A trip to Disneyland during school time may be every child’s dream, but the Supreme Court has now ruled it could also be criminal offence.
So, what’s the story here?
Mr Platt and his family fancied a holiday. And, as every parent knows, going away during school holidays costs a fortune. So he decided, for once, they would go away in term time. He asked his daughter’s school permission and they refused… So he did it anyway.
The Education Act 1996 (S444 (1)) says parents have a duty to ensure their children attend school ‘regularly’. It is a criminal offence if parents fail to do this.
Mr Platt was given a fixed penalty notice (a little bit like getting a parking ticket) and fine of £60. He refused to pay and it was increased to £120. When he refused to pay this he was prosecuted.
This case revolved around on the meaning of the word ‘regularly’. Mr Platt argued that, given his daughter had 92.3 percent attendance, her attendance at school was regular. The court, however, considered three different possible ways the word could be interpreted.
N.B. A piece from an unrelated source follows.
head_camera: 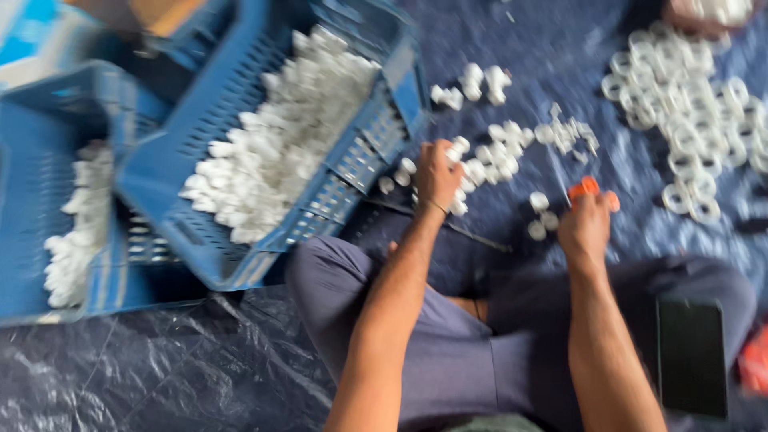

So what does ‘regularly’ mean?
The Court looked at three possible meanings of regularly:
- ‘Evenly Spaced’ ❌
The court decided this couldn’t be the meaning as, for example, attending school every Monday would be enough.
- ‘Sufficiently Often’ ❌
Again, the justices decided this wasn’t the answer that Parliament had intended when writing the law. Firstly there are clear rules about when school attendance is required, such as all weekdays during term time. The rules were also put in place to make the system stricter – to remove rid of the possibility of providing a ‘reasonable excuse’, so it’s unlikely the Government meant sufficiently often.There is also already an exception to have a day off for a religious holiday, which tends to the belief any other reasons should not be allow. Finally, if ‘regularly’ meant ‘sufficiently often’ this would be too unclear to be a criminal offence.
- ‘In Accordance with the Rules in the Statute’ ✅
This basically means judging the meaning by looking at what is and isn’t allowed in legislation. The Supreme Court decided ‘regularly’ must mean that children must attend school in accordance with the rules. This interpretation enables everyone to know where they stand, with schools able to set their own policies.
There are also, obvious, common sense reasons for this interpretation. Random absences disrupt the learning for the both child in question and other children and teachers. It can also be seen as taking the Mickey and unfair on other parents who stick to the rules.
Finally, children are in school to learn the bare necessities of life. Allowing parents to break the rules does not set a good example.
No more holidays then?
Parents who want to go on holiday during term time will now have to let it go. This does not mean that parents who sneak children out of school for the odd day will face criminal charges though. The court was clear that minor breaches should be dealt with appropriately and that their ruling should not interfere with headteacher discretion.
Although parents beware, you never know who you might bump into when you are away. It’s a small world, after all!